Originally Posted by Tony Leen
“If the players are not there, what can you do? I’ve told [FAI chief executive] John Delaney this years ago, it’s scary.
“There are simply no Irish players coming through. The last Irish player Arsenal signed was Anthony Stokes. I really, really hope I’m wrong, but I don’t see anything coming through from Ireland. And it scares me,” he says in an extensive interview on his time at Arsenal, to be published in tomorrow’s Irish Examiner.
“It’s already evident in Irish sides, and affects what Martin O’Neill is trying to do, and what [Giovanni] Trapattoni was trying to do. When I was with Giovanni, the media was always bleating about ‘look at him, look at him, why isn’t he playing?’. But who has come through? Seamus Coleman is one of the very few who has come up to standard.”
In the interview, Brady offers a revealing insight into the changing world of youth development, where money dictates everything. A starlet from his own club in Dublin, St Kevin’s Boys, was Robbie Brady, whom Arsenal lost out on to Manchester United.
“He came to Arsenal at one stage, then it became a bit of an auction with Man United and we backed out of it. It became a bit rich for us.”

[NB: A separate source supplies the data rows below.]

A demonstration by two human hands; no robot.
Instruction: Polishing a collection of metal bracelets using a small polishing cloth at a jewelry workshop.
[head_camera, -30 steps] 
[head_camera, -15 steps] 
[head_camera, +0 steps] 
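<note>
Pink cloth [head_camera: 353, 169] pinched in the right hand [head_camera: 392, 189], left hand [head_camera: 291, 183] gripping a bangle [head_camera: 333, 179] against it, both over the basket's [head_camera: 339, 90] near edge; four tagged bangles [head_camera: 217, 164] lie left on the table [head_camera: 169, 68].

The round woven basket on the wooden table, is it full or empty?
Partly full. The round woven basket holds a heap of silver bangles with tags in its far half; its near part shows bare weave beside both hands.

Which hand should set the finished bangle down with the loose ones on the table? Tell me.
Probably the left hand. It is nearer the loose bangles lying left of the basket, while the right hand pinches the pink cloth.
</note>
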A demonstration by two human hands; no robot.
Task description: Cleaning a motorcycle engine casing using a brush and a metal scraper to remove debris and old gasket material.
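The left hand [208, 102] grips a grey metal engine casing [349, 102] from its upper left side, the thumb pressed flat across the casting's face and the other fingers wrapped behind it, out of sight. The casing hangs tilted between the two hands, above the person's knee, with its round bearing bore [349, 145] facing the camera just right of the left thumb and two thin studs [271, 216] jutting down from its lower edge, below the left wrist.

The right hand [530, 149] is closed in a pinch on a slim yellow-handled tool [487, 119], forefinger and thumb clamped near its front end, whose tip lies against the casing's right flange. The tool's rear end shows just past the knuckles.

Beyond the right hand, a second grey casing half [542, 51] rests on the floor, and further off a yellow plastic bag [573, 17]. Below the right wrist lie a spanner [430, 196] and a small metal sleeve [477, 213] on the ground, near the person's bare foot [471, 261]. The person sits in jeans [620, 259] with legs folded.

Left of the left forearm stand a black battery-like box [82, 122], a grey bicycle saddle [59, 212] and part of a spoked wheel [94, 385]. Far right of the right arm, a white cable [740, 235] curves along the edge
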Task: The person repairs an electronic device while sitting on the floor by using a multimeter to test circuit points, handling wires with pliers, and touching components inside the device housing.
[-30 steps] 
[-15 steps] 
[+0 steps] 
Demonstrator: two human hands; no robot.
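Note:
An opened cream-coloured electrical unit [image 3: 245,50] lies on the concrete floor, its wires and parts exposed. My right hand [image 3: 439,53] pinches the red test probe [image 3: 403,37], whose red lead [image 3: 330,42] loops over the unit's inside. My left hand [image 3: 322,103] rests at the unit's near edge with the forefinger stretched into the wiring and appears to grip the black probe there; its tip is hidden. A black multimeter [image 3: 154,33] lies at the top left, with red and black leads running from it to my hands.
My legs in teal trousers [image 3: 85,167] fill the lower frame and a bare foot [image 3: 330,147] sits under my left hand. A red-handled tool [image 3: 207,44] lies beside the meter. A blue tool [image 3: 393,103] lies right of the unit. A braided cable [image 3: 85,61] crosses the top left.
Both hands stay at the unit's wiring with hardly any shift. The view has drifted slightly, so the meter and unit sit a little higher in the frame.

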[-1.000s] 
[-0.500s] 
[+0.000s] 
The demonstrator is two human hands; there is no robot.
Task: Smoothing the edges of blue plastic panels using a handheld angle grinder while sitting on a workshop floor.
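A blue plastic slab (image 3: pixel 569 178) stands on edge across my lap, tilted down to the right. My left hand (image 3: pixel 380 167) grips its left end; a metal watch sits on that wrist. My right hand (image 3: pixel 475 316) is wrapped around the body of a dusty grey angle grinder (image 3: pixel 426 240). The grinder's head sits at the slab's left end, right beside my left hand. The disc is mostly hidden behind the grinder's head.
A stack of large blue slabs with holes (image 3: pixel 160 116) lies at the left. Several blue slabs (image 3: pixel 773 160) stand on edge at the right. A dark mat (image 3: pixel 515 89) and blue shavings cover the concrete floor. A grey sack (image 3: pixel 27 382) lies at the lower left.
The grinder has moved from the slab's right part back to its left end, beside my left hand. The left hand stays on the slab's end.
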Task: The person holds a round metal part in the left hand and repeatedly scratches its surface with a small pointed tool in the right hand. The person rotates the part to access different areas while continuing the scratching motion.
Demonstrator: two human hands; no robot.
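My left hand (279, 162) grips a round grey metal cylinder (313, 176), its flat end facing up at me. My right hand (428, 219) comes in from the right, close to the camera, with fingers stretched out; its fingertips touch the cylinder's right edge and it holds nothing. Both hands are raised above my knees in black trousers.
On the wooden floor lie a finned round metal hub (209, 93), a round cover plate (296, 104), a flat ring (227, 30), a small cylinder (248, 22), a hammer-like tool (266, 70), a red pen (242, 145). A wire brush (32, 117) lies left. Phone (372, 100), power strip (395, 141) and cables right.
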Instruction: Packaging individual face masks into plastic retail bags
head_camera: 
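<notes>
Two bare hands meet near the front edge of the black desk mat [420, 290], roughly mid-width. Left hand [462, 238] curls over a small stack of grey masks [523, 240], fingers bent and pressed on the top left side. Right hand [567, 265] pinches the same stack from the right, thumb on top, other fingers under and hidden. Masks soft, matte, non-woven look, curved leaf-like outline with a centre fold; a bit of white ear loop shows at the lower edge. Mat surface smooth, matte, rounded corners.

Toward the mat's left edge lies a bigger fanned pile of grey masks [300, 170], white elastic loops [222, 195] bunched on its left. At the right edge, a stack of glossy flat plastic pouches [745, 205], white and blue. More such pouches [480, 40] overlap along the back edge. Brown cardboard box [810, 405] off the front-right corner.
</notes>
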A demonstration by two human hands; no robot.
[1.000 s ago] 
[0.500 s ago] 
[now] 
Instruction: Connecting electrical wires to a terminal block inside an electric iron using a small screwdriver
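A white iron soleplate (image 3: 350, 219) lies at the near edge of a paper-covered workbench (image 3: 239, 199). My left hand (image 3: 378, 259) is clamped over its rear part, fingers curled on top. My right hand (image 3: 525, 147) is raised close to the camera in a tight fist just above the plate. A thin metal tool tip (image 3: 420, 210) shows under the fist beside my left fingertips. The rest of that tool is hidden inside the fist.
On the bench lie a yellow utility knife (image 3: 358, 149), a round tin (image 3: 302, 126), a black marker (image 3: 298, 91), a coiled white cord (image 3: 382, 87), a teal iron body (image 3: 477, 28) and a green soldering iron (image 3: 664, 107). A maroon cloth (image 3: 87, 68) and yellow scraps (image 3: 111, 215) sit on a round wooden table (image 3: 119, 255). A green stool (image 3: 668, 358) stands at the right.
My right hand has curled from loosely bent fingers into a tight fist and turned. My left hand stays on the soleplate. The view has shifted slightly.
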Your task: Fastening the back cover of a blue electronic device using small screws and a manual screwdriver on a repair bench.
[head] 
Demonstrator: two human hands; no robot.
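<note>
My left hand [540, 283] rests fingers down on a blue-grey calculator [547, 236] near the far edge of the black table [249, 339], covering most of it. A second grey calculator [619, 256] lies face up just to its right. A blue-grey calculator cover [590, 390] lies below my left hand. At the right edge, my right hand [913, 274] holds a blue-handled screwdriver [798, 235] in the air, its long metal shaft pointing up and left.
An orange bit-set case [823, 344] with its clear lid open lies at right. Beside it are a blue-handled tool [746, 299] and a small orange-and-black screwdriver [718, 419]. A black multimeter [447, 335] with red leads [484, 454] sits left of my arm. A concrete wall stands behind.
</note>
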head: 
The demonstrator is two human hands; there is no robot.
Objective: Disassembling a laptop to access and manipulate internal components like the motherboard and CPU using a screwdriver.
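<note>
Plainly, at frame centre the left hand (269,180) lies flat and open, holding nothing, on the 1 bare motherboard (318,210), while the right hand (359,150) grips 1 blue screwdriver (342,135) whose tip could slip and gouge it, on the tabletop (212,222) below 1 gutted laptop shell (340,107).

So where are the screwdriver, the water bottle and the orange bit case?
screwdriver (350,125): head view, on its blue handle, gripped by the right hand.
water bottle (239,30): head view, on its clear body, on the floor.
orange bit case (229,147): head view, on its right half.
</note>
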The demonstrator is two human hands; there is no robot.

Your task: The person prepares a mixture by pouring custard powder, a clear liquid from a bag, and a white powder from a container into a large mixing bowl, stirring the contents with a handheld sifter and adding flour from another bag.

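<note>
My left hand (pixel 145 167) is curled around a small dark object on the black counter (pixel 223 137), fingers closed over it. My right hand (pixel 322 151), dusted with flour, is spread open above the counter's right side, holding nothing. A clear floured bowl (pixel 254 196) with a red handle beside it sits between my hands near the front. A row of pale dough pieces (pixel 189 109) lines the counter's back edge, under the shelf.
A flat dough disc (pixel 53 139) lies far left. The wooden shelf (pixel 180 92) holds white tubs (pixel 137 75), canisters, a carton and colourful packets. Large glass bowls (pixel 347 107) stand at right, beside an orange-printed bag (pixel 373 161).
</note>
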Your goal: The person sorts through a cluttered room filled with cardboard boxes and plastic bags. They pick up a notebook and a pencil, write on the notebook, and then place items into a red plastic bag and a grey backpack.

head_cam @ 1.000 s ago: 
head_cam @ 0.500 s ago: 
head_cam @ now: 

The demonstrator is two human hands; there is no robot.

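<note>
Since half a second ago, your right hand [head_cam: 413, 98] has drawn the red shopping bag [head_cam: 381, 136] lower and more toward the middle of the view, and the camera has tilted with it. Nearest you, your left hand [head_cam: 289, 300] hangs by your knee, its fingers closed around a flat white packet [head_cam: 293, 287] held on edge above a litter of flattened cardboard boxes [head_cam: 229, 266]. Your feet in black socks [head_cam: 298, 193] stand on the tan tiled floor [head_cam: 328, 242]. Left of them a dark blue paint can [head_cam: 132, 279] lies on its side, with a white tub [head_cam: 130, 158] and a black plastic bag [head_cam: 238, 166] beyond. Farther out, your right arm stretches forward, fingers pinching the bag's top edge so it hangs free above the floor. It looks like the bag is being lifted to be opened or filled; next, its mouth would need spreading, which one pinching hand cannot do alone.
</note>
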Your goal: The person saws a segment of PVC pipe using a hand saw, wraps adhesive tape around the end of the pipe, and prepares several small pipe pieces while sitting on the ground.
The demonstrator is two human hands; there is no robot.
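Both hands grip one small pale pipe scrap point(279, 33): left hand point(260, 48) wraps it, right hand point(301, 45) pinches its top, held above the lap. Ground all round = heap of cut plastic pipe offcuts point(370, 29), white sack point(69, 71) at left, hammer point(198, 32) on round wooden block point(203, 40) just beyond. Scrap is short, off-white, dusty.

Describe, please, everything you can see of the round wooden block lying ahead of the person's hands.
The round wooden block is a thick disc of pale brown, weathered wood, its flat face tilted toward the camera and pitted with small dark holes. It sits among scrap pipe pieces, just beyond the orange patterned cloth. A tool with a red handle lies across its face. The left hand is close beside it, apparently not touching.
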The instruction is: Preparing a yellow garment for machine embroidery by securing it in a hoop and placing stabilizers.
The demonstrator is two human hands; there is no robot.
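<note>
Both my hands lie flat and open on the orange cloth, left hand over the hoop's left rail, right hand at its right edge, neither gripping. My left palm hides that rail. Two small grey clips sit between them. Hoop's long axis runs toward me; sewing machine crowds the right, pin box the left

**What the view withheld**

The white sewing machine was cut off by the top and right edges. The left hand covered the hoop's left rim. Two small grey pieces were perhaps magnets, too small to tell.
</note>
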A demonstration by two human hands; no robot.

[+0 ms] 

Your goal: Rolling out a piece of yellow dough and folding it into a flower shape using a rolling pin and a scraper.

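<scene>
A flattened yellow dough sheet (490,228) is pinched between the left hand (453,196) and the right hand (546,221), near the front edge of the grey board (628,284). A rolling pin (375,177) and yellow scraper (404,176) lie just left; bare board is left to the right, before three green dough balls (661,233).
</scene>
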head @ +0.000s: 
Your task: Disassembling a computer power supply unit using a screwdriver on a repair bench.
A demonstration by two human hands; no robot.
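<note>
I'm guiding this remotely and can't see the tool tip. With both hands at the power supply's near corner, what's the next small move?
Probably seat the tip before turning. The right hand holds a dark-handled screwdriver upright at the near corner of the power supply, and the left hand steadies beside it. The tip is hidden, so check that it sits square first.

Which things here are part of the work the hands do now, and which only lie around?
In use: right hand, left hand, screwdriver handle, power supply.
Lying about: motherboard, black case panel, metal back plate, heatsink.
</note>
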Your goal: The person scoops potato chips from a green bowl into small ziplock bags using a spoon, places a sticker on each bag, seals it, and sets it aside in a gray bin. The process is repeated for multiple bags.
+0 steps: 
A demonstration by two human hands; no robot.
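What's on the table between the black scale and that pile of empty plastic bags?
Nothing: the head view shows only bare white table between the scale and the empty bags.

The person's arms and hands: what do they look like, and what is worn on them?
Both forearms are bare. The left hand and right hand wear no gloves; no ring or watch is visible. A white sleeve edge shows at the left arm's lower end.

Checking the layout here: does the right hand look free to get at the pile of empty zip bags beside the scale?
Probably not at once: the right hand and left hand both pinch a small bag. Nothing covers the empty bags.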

And Brady admitted that, at clubs like Arsenal, making the breakthrough is getting more difficult.
“You always want talented players at your club, but if you’d asked me when he was 16 whether Robbie Brady would play for Arsenal’s first team, I’d have said maybe not. However, he’s done really well and is making his living in the Premier League, but at the time, Arsenal decided it wasn’t worth going to the levels I knew we would have to go to.”